Cause-and-effect analysis is needed to prevent errors. Finding a cause is easy and straightforward in a procedure that involves a single step and a single person. Providing health care has become a team effort involving multiple people and steps. When an adverse event takes place during or because of a procedure that involves multiple steps and people, it is necessary to perform a root cause analysis to prevent such events in the future.
In our case, if we had looked at the apparent cause we would have ended up retraining only the AU, resident, and technologist involved. The root cause analysis revealed that multiple additional team members were also misinformed and had—contrary to recommendations—opened Na123I capsules. The root cause analysis exposed deficiencies in the policy and in the checklist used in the protocol. Thus, the root cause analysis resulted in a comprehensive corrective-action plan.
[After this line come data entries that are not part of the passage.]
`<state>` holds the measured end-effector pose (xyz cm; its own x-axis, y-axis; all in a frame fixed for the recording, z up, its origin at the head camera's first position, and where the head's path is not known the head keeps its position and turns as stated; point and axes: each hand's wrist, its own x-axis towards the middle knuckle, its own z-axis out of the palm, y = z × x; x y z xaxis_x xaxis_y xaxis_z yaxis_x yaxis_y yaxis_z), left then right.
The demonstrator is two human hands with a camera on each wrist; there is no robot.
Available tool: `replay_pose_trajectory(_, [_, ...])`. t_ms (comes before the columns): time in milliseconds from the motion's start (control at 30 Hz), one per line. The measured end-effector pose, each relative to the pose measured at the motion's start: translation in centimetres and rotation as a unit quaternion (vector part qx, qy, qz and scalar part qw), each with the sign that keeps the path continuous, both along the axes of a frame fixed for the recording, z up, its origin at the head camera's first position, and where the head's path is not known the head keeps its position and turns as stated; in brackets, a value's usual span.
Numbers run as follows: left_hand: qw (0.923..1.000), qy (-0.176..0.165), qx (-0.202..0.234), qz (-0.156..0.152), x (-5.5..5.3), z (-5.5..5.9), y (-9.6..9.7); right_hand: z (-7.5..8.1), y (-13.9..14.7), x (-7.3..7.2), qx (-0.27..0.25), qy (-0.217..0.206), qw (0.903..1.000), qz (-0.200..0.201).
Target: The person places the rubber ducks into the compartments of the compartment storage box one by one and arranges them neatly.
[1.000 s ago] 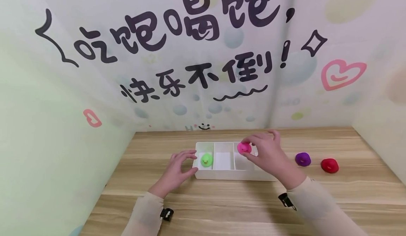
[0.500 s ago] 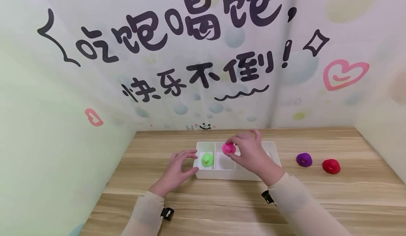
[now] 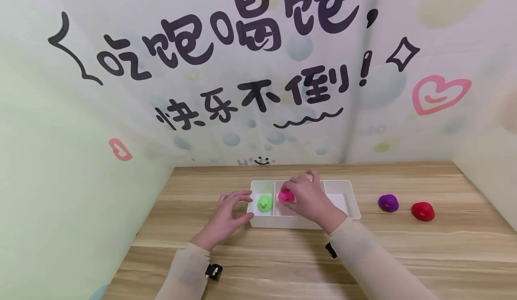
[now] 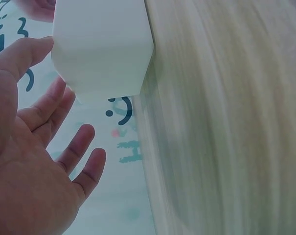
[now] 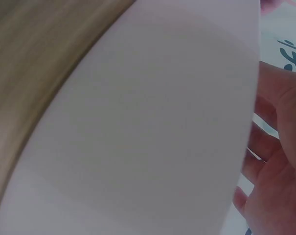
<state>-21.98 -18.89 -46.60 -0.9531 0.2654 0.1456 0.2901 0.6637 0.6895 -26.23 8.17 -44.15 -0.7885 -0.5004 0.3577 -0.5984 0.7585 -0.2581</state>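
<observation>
A white divided box (image 3: pixel 268 222) stands on the table. My left hand (image 3: pixel 224 218) holds its left end, with the thumb at the front corner and the fingers at the back corner; the left wrist view shows them against the box wall (image 4: pixel 101 54). In the leftmost compartment sits a green rubber duck (image 3: pixel 264 203). My right hand (image 3: pixel 310 200) pinches a pink rubber duck (image 3: pixel 285 197) between thumb and fingers, low in the second compartment from the left. Whether that duck touches the floor there, I cannot tell. The right hand partly hides the middle of the box.
To the right of the box, a purple rubber duck (image 3: pixel 388 203) and a red rubber duck (image 3: pixel 422 211) lie on the wooden table (image 3: pixel 274 264). A printed cloth (image 3: pixel 242 89) hangs behind the table's back edge.
My right hand has carried the pink duck left from the third compartment to the second, then lowered it inside. The left hand has stayed at the box's left end.
</observation>
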Motion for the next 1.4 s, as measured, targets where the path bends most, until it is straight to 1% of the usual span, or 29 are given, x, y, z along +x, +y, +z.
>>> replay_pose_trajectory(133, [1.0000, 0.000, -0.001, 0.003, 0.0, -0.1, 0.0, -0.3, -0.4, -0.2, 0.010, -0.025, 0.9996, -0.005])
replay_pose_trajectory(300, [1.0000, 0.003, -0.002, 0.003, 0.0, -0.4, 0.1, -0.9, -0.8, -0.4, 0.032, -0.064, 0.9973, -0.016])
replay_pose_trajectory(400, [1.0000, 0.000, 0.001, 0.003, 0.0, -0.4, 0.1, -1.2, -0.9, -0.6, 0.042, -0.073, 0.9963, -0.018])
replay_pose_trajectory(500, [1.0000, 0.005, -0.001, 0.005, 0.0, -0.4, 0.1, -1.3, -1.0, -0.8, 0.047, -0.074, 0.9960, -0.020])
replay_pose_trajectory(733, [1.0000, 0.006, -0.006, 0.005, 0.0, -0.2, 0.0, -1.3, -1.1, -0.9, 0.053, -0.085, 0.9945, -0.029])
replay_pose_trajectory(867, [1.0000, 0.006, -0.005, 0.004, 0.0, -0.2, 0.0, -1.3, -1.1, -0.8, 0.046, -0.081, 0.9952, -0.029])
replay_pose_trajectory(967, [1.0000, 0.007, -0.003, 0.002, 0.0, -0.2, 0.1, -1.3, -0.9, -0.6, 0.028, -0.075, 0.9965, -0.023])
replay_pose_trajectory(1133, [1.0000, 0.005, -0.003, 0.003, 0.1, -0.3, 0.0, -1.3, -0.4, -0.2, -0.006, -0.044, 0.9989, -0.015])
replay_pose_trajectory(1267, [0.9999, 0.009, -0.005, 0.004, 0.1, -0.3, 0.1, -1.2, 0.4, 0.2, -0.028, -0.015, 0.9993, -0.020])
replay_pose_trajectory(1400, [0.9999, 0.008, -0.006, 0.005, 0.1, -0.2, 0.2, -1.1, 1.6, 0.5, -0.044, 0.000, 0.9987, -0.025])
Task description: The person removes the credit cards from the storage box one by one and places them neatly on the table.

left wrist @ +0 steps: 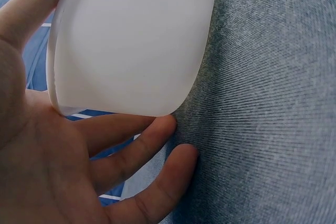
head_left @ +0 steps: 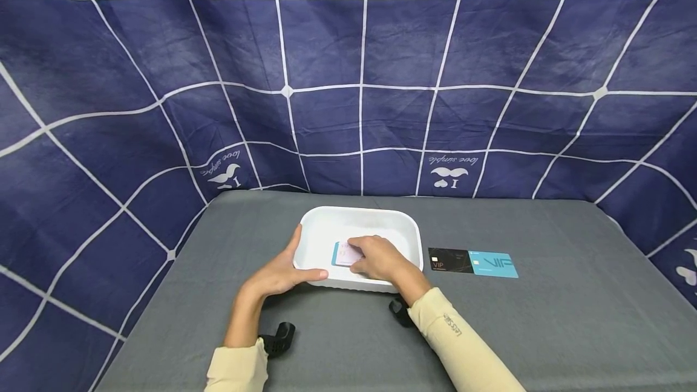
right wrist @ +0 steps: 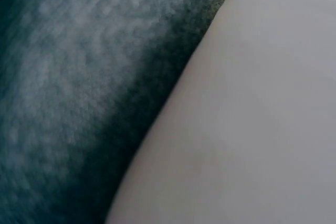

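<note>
A white plastic tray stands on the grey cloth. My left hand holds its left front corner, thumb over the front rim and fingers along the left end. In the left wrist view, fingertips touch the tray wall near its base. Inside the tray my right hand grips a pale pink card between thumb and fingers, at the card's right part. A blue card shows as a strip under its left edge. The right wrist view shows only the blurred tray wall and cloth.
Right of the tray, a black VIP card and a light blue VIP card lie side by side on the grey cloth. A blue curtain with white lines hangs behind and at the sides.
</note>
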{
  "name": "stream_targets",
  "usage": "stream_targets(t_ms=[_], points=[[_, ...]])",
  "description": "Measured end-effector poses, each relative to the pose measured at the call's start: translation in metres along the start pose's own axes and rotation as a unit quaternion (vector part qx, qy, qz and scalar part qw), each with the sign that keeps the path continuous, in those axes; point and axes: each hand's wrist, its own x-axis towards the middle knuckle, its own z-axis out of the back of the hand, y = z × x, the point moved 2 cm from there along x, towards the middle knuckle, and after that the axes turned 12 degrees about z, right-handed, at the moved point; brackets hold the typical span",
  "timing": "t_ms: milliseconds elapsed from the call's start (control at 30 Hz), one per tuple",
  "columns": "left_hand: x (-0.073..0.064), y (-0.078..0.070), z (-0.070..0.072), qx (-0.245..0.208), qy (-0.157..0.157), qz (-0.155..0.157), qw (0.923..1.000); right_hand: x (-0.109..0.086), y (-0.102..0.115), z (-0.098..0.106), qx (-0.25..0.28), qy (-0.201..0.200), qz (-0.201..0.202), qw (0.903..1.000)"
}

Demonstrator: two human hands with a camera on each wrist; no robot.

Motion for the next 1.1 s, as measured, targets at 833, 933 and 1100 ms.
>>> stream_targets(t_ms=[833,933,1100], points=[[-0.0001,-0.0022,0.0008,0.002,-0.001,0.012,0.9999,0.0001,0.0002,0.0011,-0.024,-0.029,0.036,0.9987],[0.0001,-0.0019,0.0012,0.003,-0.003,0.014,0.9999,-0.0001,0.0003,0.0016,-0.020,-0.037,0.040,0.9983],[-0.0010,-0.0018,0.0014,0.003,-0.002,0.016,0.9999,-0.0006,0.0002,0.0020,-0.013,-0.046,0.045,0.9979]])
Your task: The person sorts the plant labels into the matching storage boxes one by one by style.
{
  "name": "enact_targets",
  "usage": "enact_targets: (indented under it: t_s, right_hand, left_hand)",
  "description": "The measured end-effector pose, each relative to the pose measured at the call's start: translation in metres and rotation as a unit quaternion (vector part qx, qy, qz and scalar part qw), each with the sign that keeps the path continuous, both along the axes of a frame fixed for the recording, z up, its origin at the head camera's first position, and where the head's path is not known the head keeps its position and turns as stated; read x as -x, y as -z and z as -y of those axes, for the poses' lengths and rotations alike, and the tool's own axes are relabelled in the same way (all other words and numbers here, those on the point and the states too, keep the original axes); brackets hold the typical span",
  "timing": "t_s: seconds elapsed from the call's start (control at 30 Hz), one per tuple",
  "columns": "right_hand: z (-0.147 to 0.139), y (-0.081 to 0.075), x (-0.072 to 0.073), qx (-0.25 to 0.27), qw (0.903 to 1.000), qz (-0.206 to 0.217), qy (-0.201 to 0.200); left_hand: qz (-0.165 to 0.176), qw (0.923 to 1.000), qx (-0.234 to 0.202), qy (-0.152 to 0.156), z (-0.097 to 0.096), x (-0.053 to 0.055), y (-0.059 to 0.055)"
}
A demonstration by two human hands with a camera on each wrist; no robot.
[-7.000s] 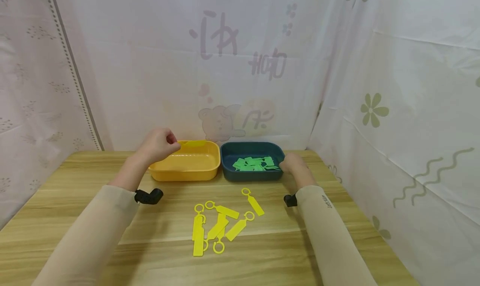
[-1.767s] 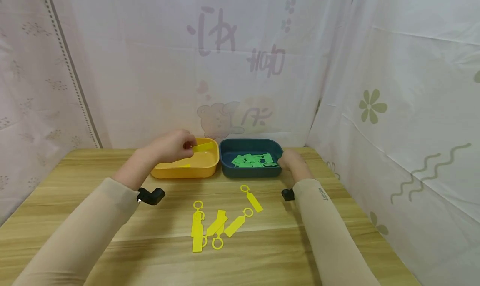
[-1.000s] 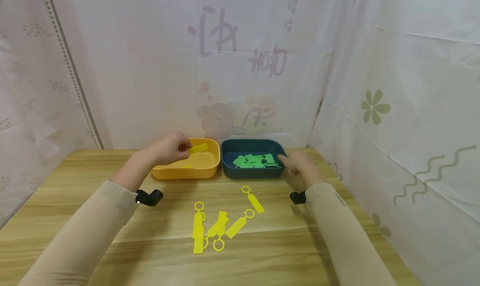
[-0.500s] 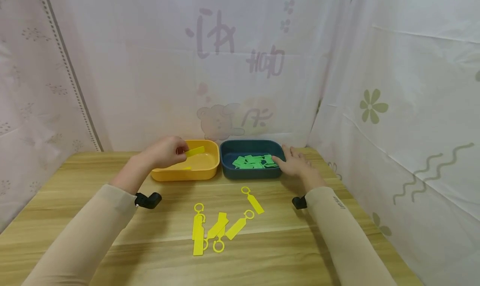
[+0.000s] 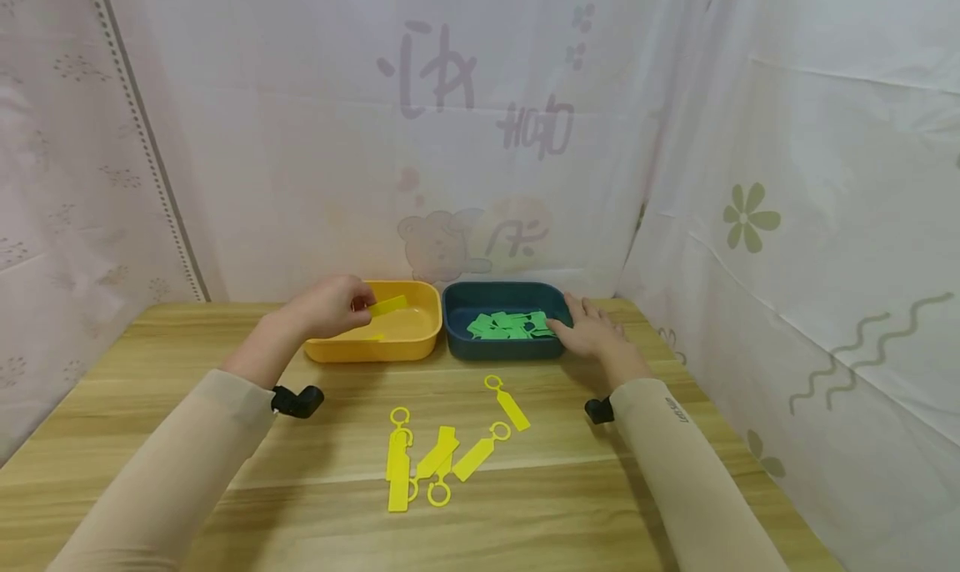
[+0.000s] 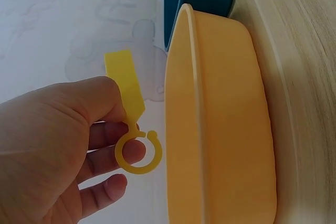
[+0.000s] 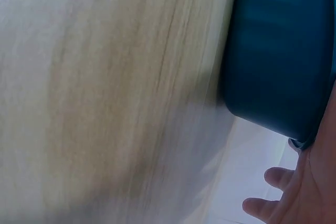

Reporting the exact sequence of events honestly is the critical factor in root cause analysis. Honest reporting is possible when there is no fear of reprisal if unintended human error or deficiency is found in the policy or protocol. Analysis of the event and finding the causes that led to it also depend on having an unbiased team perform the analysis and make the corrective recommendations. Continuous monitoring after the recommendations are implemented is the way to measure continuous quality improvement. The reported event and subsequent root cause analysis in our case resulted in comprehensive corrective actions, achieving desired outcomes in procedures for over a year of subsequent follow-up.
DISCLOSURE
No potential conflict of interest relevant to this article was reported.
- Received for publication August 6, 2021.
- Revision received September 30, 2021.